> _WHAT TO WORK ON_
Your answer should consist only of the lines below from the one with "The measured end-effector" through the one with "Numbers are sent", copied exactly.

> _Saved data entries_
=== Begin Enclosure ===

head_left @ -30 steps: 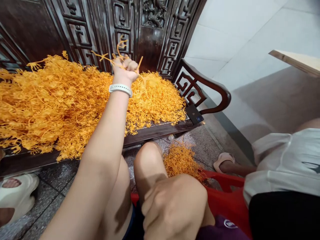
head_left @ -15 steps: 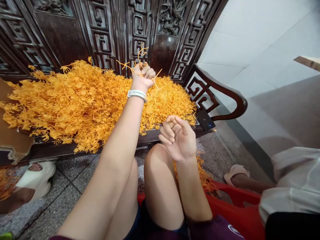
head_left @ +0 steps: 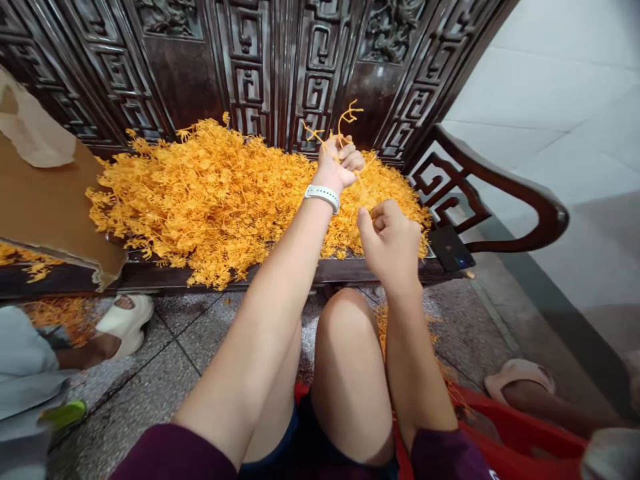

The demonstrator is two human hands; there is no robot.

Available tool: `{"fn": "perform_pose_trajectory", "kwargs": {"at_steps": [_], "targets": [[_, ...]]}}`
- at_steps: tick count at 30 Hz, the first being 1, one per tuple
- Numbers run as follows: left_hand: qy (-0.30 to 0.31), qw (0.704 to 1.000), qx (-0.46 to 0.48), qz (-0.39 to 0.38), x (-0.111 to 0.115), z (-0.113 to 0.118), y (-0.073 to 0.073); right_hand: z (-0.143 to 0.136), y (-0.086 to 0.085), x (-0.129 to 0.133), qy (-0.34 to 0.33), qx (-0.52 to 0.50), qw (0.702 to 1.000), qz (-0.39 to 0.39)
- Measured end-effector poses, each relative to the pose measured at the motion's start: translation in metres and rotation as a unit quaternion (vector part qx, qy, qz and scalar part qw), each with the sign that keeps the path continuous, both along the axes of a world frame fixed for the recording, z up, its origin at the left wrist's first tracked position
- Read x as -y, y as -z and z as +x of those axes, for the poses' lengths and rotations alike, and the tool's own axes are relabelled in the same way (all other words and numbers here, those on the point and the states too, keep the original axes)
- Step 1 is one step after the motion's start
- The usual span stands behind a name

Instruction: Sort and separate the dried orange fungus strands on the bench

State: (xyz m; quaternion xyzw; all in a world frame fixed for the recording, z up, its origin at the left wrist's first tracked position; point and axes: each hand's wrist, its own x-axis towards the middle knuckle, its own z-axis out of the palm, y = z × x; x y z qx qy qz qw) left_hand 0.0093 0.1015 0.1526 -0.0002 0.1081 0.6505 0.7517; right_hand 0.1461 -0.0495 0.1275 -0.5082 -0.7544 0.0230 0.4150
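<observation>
The left hand (head_left: pixel 341 163) has its grip curled around an orange sprig (head_left: pixel 341 125), held above the orange pile (head_left: pixel 220 193) on the dark tabletop (head_left: pixel 165 277). The sprig's forked ends point up and away from the person, beyond the left fingers. The right hand (head_left: pixel 393 240) hangs nearer the body, below and to the right of the sprig, apart from the left; its fingers are bent in, but whether they pinch anything I cannot tell.

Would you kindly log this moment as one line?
left hand: holds orange sprig; right hand: curled, contents unclear; orange pile: on bench
</observation>
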Motion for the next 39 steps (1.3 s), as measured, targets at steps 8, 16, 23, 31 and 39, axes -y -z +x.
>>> {"fn": "perform_pose_trajectory", "kwargs": {"at_steps": [8, 16, 23, 31, 39], "targets": [[-0.043, 0.997, 0.043, -0.042, -0.013, -0.020, 0.019, 0.014, -0.007, 0.041, -0.143, -0.085, 0.985, -0.042], [-0.118, 0.991, 0.053, -0.039, -0.020, -0.056, 0.027, 0.035, -0.029, 0.083, -0.619, -0.252, 0.726, -0.161], [-0.077, 0.997, 0.004, -0.023, -0.014, -0.036, 0.021, 0.033, -0.011, 0.019, -0.298, -0.514, 0.758, -0.269], [0.001, 0.999, -0.036, -0.039, -0.011, -0.002, 0.021, 0.004, 0.020, 0.004, -0.053, -0.130, 0.988, -0.072], [-0.016, 0.997, -0.041, -0.070, -0.010, 0.000, 0.022, 0.007, 0.015, 0.005, -0.136, -0.044, 0.989, 0.024]]}}
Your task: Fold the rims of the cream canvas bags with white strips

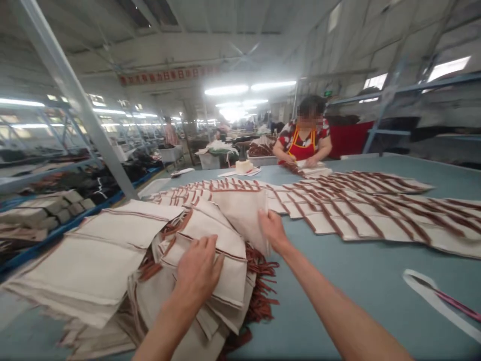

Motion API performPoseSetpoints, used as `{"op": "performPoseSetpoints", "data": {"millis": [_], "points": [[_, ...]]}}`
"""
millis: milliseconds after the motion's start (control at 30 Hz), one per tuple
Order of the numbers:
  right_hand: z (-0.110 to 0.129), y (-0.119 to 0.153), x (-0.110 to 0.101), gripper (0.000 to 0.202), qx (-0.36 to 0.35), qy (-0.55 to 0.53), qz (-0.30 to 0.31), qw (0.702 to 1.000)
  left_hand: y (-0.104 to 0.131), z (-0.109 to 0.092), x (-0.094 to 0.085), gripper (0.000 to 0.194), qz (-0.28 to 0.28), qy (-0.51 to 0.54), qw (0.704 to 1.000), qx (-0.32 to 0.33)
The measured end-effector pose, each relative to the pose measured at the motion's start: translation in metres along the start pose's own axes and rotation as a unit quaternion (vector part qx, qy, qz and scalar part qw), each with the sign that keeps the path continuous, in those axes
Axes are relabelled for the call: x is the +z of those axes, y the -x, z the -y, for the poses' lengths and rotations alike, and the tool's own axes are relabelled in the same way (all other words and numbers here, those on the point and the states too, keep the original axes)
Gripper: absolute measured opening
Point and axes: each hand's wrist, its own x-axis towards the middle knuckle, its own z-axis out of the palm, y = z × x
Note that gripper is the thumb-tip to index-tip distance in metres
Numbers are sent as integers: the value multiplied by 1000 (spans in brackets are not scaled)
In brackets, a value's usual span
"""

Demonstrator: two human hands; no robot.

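Note:
My right hand (272, 230) pinches the right edge of a cream fabric panel (242, 213), which is lifted and tilted above the pile. A brown trim strip runs along its far edge. My left hand (199, 268) lies on the heap of cream fabric pieces (225, 271), fingers stretched over the upper pieces. Brown fringe-like strips (265, 286) spill from the heap's right side. Left of my hand, a stack of larger cream pieces (101, 265) with dark seams leans against the heap.
Overlapping rows of brown-edged cream pieces (338, 210) cover the far part of the blue-green table (330, 281). Pink-handled scissors (456, 303) and a white strip lie at right. Across the table a co-worker in a red apron (302, 145) handles similar pieces. A metal post (82, 100) rises at left.

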Motion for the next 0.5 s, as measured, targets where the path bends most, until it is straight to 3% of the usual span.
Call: {"op": "performPoseSetpoints", "data": {"millis": [100, 167, 333, 400, 500], "points": [[-11, -23, -41, 29, -32, 34, -40, 998, 4, -5, 3, 35, 9, -5, 1000, -21], [-5, -26, -78, 31, -67, 72, -81, 992, 6, -7, 2, 35, 13, 6, 1000, -25], [35, -14, -156, 46, -137, 160, -132, 969, -14, 0, -2, 46, 38, 36, 997, -64], [50, -10, -179, 47, -143, 181, -144, 962, -29, 6, -4, 48, 61, 44, 993, -88], [66, -4, -214, 47, -132, 191, -215, 949, -49, 14, -6, 53, 73, 46, 989, -121]]}}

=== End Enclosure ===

> _ANSWER SECTION_
The measured end-effector pose, each relative to the pose measured at the motion's start: translation in metres along the start pose's own axes and rotation as a unit quaternion (vector part qx, qy, qz and scalar part qw), each with the sign that keeps the path continuous, in those axes
Axes are relabelled for the call: x is the +z of those axes, y the -x, z the -y, for the poses' lengths and rotations alike, and the tool's own axes are relabelled in the same way (all other words and numbers here, those on the point and the states too, keep the original axes)
Gripper: absolute measured opening
Point and axes: each hand's wrist, its own x-axis towards the middle knuckle, its own z-axis out of the palm, y = z × x
Note that gripper is the thumb-tip to index-tip distance in metres
Numbers are sent as integers: the value multiplied by 1000 (spans in brackets are not scaled)

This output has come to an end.